Mice should be a treat, say once a month.

If he's 5 years old, he should me more than 3", unless you meant months?

Food will need supplementing with calcium and vitamins yes.

Lights should ideally regulate night and day so yes, what lighting do you have?

They are very lazy apart from feeding time. I wouldn't handle them, they will get stressed and you wouldn't fancy getting bitten by one.

What temp and humidity do you have?


----------



## mrblue2008 (Jan 27, 2009)

Hi, 

thank you for getting in touch, the pet shop did say 5 years but i have seen so many pictures of Horned frogs and all of them seem much bigger than him.
I am feeding him mice only at the minute, so i will start feeding him crickets etc. does he require feeding every week?

the temp does differ a lot in his tank, he does have an under ground heat mat, which is out side his tank. the temp today is 75f at night it can get to 60f is this right temp? 

when i first got him he croaked at night in a few sudden bursts but now he doesnt really make any noise.

the Humidity is high, his tank is damp but not wet. is this ok

sorry for so many questions, but the chap at the pet shop really wasnt interested very much and i just want pancake to have the right care

cheers mark


----------



## deejay (Jun 20, 2009)

lights for albinos is a great big NO NO.
i would feed him every other day day and dust hisfood with calcium once a week.
i would also give him on a staple diet of earthworms and everything else occasionally i.e locusts,crickets,waxworms,mealworms....keep the humidity high and the temp between 25-30 and dropping slightly at night hope this helps.


----------



## mrblue2008 (Jan 27, 2009)

Hi Deejay,

yes does help thanks, i have been out & bought some crickets for him, must look dead in the box but a few seem to be alive! 
i am just reading about lighting for frogs, he actually does have a light in his tank & as done since i got him, hope hes ok, so you recommend no light at all?

cheers mark


----------



## Ron Magpie (Oct 11, 2009)

The big problem for albinos (of any species) is the standard uv lights can cause problems with their eyes. Ordinary lights shouldn't cause a problem, so long as your frog has a hide to get away from the light if it needs it.


----------



## deejay (Jun 20, 2009)

Its alright mark, but yes i would not reccomend any uv lights at all for albinos as there eyes and skin are very sensitive i have quite alot of horned frogs including albinos all mine have uv lights except my albinos. i have a low wattage lamp in the centre of my albino tanks to give them a source of light...


----------



## Rico (Jan 5, 2007)

If its an albino its probably not an ornate its more likely to be ceratophrys cranwelli. I personaly would put the heat mat on the side rather than underneath.


----------



## deejay (Jun 20, 2009)

100% cranwelli.


----------



## mrblue2008 (Jan 27, 2009)

also been reading on this 100% cranwelli it is, you learn something everyday! the pet shop had it under ornate horned frog shows you how much they know! 
getting a new tank for him this week, do you think exo-terra 45x45x45 would be ok?
he's in 30x30x30 at the min.


----------



## deejay (Jun 20, 2009)

45x45x45 is fine...:2thumb:


----------



## mrblue2008 (Jan 27, 2009)

great, thanks for all the help, i will need a heat matt half the size of the tank am i correct?


----------



## TIMOTHY AND MATILDA (Oct 31, 2008)

mrblue2008 said:


> great, thanks for all the help, i will need a heat matt half the size of the tank am i correct?

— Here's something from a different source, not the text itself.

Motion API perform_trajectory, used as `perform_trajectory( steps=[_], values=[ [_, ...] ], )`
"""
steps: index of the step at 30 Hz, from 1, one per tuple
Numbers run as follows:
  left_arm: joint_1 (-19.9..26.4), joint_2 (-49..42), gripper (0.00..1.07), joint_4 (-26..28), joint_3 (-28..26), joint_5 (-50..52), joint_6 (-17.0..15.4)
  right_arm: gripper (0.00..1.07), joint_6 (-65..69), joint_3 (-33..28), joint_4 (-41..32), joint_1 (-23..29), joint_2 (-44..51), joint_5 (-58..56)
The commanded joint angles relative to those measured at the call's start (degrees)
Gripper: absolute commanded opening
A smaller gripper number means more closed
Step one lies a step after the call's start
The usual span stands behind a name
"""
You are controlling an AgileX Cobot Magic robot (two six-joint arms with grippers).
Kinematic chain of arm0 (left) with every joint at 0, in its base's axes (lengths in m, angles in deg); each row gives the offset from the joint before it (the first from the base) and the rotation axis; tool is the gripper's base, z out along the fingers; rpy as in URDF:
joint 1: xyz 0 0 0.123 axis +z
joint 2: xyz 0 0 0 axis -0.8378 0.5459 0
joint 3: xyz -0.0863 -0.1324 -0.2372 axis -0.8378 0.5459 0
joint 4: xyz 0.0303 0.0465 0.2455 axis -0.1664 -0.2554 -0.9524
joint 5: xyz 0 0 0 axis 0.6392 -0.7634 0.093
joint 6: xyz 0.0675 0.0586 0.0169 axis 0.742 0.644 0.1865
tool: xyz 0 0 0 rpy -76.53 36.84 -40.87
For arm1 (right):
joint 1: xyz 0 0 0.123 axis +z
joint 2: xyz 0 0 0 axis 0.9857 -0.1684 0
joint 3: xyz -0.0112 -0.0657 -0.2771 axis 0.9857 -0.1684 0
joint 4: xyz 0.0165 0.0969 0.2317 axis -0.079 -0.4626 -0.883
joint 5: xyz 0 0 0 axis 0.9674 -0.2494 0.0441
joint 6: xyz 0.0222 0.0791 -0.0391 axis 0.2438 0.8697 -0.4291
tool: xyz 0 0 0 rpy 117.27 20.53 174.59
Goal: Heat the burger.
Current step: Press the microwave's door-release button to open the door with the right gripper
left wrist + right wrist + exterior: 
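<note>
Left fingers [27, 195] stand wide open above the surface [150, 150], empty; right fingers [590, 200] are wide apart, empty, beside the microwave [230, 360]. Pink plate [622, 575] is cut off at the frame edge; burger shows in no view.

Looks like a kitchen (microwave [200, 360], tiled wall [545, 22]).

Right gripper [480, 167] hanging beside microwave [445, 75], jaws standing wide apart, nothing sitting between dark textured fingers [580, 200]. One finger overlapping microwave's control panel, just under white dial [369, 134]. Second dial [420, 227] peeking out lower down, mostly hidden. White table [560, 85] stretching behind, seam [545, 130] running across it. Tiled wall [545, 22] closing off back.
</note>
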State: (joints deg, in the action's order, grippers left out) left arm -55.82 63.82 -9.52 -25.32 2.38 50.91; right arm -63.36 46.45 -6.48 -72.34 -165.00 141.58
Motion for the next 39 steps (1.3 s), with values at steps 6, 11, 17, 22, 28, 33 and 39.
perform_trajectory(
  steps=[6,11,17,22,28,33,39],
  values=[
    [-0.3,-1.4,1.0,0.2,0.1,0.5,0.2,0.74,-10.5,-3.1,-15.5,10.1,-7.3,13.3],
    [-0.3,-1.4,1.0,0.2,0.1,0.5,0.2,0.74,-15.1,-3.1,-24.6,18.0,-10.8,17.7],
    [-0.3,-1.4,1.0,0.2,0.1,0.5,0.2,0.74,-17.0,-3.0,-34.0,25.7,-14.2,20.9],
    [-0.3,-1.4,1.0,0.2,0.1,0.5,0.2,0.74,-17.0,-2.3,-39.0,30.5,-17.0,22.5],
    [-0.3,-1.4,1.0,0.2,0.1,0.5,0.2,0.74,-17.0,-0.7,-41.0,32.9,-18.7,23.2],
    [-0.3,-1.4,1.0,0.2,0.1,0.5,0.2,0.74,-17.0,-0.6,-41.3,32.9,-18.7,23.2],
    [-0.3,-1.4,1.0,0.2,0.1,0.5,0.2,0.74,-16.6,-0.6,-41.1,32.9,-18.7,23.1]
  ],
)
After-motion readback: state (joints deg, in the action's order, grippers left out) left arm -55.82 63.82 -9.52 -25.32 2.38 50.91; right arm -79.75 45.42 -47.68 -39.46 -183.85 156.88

yes thats correct :2thumb:


----------



## mrblue2008 (Jan 27, 2009)

thanks everyone!


----------



## Ron Magpie (Oct 11, 2009)

TIMOTHY AND MATILDA said:


> yes thats correct :2thumb:


How's your new 'baby' getting on? Has he twitched or anything lately?:lol2:


You know I'm joking...:flrt:


----------



## mrblue2008 (Jan 27, 2009)

Hi, 

yeah hes ace! hes not up to much just sat in his ditch but from what i have been reading on here this is totally normal, got him a few crickets yesterday but hes not that interested in them at the minute.
been on the phone to loads of places this morning trying to find him a new tank, am going for the exo-terra, looks better than what hes in at the moment.
getting very into frogs now, trying to source out who's got fire bellied toads and an african bullfrog, i think my frog room is gunna be done quicker than i thought. 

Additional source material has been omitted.